=== MATERIAL PROVIDED ===
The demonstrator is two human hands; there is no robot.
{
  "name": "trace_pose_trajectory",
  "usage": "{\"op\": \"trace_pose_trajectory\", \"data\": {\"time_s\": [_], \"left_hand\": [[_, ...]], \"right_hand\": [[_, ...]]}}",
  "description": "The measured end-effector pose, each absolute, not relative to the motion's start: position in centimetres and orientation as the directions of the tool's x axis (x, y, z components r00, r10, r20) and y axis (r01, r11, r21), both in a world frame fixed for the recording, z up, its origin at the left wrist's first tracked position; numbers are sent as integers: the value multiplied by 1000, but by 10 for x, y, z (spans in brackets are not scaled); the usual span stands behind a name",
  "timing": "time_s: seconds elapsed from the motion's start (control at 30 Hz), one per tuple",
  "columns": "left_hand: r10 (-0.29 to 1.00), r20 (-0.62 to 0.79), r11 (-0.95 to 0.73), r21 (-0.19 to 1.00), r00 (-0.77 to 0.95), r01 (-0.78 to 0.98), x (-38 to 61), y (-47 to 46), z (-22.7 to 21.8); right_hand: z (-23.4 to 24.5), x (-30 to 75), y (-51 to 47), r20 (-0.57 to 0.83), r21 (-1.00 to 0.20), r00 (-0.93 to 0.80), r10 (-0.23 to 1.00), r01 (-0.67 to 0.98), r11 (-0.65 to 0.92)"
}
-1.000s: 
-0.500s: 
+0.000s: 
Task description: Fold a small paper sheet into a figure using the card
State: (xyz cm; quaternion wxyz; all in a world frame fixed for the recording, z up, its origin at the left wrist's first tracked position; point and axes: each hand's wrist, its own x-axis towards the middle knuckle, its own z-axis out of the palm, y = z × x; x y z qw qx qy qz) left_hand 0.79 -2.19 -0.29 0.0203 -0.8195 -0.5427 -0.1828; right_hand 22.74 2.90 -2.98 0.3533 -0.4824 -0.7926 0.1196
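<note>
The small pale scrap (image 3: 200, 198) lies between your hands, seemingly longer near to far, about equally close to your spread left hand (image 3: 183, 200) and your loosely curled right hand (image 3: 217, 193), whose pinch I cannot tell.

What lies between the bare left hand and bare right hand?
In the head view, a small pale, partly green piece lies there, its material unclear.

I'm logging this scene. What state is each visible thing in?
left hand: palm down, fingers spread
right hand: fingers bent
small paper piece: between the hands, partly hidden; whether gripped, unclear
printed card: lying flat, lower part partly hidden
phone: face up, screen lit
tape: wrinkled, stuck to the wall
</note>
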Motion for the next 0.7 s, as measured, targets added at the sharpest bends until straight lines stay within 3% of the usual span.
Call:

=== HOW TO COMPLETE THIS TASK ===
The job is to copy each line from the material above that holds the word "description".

=== EXPECTED OUTPUT ===
  "description": "The measured end-effector pose, each absolute, not relative to the motion's start: position in centimetres and orientation as the directions of the tool's x axis (x, y, z components r00, r10, r20) and y axis (r01, r11, r21), both in a world frame fixed for the recording, z up, its origin at the left wrist's first tracked position; numbers are sent as integers: the value multiplied by 1000, but by 10 for x, y, z (spans in brackets are not scaled); the usual span stands behind a name",
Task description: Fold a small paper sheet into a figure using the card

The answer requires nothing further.